TASK DESCRIPTION:
Word for word, transcribe the data below.
━━━━━━━━
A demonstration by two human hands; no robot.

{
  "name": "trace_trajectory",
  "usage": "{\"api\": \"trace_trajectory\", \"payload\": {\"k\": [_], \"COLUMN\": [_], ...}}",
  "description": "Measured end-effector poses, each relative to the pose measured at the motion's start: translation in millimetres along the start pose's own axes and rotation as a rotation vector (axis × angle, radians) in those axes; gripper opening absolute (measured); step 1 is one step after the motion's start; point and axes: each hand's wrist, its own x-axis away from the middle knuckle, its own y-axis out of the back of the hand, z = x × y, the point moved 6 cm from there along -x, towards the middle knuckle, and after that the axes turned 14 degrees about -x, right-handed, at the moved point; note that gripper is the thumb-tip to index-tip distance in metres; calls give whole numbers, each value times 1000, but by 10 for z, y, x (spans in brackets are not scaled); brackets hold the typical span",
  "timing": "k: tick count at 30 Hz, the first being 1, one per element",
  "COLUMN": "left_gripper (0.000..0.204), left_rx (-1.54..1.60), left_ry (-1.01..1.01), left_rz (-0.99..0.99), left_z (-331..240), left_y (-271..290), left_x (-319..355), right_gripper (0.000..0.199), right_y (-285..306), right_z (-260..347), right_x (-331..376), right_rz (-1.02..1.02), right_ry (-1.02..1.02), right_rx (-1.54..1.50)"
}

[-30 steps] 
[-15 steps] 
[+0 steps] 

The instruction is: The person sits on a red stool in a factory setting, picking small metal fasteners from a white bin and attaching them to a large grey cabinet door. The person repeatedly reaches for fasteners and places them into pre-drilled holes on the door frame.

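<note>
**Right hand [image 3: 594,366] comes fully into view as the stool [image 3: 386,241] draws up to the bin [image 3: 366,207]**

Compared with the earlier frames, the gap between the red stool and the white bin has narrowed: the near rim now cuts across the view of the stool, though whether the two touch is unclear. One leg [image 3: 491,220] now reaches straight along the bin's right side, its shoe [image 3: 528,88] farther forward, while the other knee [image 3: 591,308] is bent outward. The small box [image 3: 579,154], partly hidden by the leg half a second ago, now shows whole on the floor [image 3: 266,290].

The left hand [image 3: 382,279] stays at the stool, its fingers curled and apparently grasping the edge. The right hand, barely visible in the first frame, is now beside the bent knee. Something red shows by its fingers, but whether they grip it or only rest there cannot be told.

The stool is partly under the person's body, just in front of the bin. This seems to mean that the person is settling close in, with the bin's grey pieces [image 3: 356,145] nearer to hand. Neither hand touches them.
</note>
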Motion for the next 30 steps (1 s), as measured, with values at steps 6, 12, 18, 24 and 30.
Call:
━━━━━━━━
RESPONSE TO THE EXERCISE:
A demonstration by two human hands; no robot.

{
  "name": "trace_trajectory",
  "usage": "{\"api\": \"trace_trajectory\", \"payload\": {\"k\": [_], \"COLUMN\": [_], ...}}",
  "description": "Measured end-effector poses, each relative to the pose measured at the motion's start: translation in millimetres along the start pose's own axes and rotation as a rotation vector (axis × angle, radians) in those axes; gripper opening absolute (measured); step 1 is one step after the motion's start; point and axes: each hand's wrist, its own x-axis away from the middle knuckle, its own y-axis out of the back of the hand, z = x × y, the point moved 6 cm from there along -x, towards the middle knuckle, and after that the axes turned 14 degrees about -x, right-handed, at the moved point; note that gripper is the thumb-tip to index-tip distance in metres; calls give whole numbers, each value times 1000, but by 10 for z, y, x (spans in brackets are not scaled); brackets hold the typical span",
  "timing": "k: tick count at 30 Hz, the first being 1, one per element",
  "COLUMN": "left_gripper (0.000..0.204), left_rx (-1.54..1.60), left_ry (-1.01..1.01), left_rz (-0.99..0.99), left_z (-331..240), left_y (-271..290), left_x (-319..355), right_gripper (0.000..0.199), right_y (-285..306), right_z (-260..347), right_x (-331..376), right_rz (-1.02..1.02), right_ry (-1.02..1.02), right_rx (-1.54..1.50)"
}

[-30 steps] 
[-15 steps] 
[+0 steps] 

The instruction is: The person sits on a red stool in a factory setting, picking small metal fasteners from a white bin and attaching them to a large grey cabinet door. The person repeatedly reaches for fasteners and places them into pre-drilled holes on the door frame.

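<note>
**Right hand [image 3: 594,366] comes fully into view as the stool [image 3: 386,241] draws up to the bin [image 3: 366,207]**

Compared with the earlier frames, the gap between the red stool and the white bin has narrowed: the near rim now cuts across the view of the stool, though whether the two touch is unclear. One leg [image 3: 491,220] now reaches straight along the bin's right side, its shoe [image 3: 528,88] farther forward, while the other knee [image 3: 591,308] is bent outward. The small box [image 3: 579,154], partly hidden by the leg half a second ago, now shows whole on the floor [image 3: 266,290].

The left hand [image 3: 382,279] stays at the stool, its fingers curled and apparently grasping the edge. The right hand, barely visible in the first frame, is now beside the bent knee. Something red shows by its fingers, but whether they grip it or only rest there cannot be told.

The stool is partly under the person's body, just in front of the bin. This seems to mean that the person is settling close in, with the bin's grey pieces [image 3: 356,145] nearer to hand. Neither hand touches them.
</note>
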Motion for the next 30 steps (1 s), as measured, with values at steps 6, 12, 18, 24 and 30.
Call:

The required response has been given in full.